In [None]:
dataset_folder_name = 'TrainFiles/SplitTraining/B/Zero'
testset_folder_name_W = 'TestFiles/White'
testset_folder_name_B = 'TestFiles/Black'

TRAIN_TEST_SPLIT = 0.7
IM_WIDTH = IM_HEIGHT = 198

dataset_dict = {
    'race_id': {
        0: 'white', 
        1: 'black', 
        2: 'asian', 
        3: 'indian', 
        4: 'others'
    },
    'gender_id': {
        0: 'male',
        1: 'female'
    }
}

dataset_dict['gender_alias'] = dict((g, i) for i, g in dataset_dict['gender_id'].items())

import numpy as np 
import pandas as pd
import os
import glob
import pandas as pd
import matplotlib.pyplot as plt
import seaborn as sns
import random

# Parsing

In [None]:
def parse_dataset(dataset_path, ext='jpg'):
    """
    Used to extract information about our dataset.
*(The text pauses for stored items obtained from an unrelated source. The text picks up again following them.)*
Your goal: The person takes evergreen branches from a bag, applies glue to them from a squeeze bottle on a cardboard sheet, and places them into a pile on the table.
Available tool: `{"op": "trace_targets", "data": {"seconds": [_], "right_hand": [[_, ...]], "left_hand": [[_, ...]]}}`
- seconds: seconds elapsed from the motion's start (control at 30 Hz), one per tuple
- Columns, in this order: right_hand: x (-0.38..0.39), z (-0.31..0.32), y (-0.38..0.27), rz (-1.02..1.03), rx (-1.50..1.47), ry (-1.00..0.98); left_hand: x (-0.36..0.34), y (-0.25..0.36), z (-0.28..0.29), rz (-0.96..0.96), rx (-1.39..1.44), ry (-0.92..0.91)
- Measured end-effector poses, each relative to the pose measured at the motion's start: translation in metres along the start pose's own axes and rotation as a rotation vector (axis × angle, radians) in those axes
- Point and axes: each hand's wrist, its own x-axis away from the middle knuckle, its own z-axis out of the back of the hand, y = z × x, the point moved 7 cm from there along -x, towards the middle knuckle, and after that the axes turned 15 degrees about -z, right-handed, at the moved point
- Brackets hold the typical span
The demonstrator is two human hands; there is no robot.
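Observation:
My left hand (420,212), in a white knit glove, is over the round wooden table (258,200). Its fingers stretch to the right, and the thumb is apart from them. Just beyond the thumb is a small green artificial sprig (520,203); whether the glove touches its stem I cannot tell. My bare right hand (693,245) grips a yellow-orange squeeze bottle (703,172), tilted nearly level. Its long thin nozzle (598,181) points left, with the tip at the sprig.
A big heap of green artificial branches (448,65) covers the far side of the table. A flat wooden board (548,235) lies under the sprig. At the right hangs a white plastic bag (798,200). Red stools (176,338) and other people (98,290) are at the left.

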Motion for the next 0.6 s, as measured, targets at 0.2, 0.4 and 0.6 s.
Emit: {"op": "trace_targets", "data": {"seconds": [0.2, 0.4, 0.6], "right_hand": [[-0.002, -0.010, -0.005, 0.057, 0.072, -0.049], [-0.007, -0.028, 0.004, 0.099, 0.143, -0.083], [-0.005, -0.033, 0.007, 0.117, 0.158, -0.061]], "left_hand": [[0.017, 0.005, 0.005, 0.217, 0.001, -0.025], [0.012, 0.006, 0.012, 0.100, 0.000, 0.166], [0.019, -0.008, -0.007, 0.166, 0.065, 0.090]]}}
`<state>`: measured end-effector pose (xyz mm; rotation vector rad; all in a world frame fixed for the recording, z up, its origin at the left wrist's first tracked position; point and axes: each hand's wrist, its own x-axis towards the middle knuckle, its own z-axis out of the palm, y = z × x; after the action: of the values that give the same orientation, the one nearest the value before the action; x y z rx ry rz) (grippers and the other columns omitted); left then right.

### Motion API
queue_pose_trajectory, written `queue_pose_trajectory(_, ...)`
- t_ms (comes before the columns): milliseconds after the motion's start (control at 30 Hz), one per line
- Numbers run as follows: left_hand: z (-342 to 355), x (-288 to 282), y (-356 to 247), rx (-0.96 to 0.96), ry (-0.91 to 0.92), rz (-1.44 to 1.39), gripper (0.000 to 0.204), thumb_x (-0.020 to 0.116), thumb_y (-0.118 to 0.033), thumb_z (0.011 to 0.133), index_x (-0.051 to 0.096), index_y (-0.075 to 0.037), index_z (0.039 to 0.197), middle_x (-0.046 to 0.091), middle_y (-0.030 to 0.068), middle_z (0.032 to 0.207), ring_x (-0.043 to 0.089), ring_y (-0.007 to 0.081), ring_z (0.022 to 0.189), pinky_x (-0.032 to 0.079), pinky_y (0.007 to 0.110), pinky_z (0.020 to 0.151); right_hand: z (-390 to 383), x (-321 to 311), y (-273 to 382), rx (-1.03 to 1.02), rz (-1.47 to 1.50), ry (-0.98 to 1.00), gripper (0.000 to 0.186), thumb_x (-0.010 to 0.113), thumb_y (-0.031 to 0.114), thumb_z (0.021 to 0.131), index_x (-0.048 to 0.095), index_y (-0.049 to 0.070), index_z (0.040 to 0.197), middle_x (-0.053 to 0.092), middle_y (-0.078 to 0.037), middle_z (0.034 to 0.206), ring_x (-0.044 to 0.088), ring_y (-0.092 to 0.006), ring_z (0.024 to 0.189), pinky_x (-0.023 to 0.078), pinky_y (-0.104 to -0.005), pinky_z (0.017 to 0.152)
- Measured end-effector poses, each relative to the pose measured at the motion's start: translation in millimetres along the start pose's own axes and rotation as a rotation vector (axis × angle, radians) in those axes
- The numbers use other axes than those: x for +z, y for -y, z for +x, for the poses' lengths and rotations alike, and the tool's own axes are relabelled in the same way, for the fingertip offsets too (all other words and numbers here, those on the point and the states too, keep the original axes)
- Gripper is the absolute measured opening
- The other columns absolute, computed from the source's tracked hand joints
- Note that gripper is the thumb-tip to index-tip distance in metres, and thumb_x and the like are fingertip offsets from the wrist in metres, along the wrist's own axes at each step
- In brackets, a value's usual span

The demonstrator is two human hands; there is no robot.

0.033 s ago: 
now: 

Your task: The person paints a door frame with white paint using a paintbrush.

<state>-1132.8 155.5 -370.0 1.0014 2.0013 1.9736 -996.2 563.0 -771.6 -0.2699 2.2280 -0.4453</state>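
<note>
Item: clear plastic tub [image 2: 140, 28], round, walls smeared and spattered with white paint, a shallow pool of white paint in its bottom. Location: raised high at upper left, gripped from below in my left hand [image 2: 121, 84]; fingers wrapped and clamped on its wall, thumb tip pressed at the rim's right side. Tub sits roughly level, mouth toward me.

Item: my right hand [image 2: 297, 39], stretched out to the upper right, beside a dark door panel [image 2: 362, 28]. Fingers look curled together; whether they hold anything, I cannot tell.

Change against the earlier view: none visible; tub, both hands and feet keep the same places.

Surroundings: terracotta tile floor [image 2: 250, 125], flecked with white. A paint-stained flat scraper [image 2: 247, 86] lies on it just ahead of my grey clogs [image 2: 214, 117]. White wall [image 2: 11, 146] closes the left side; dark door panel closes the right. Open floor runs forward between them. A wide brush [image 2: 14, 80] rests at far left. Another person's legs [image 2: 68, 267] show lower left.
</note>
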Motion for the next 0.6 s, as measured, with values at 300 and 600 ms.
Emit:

It does iterate over all images and return a DataFrame with
    the data (age, gender and sex) of all files.
    """
    def parse_info_from_file(path):
        """
        Parse information from a single file
        """
        try:
            filename = os.path.split(path)[1]
            filename = os.path.splitext(filename)[0]
            age, gender, race, _ = filename.split('_')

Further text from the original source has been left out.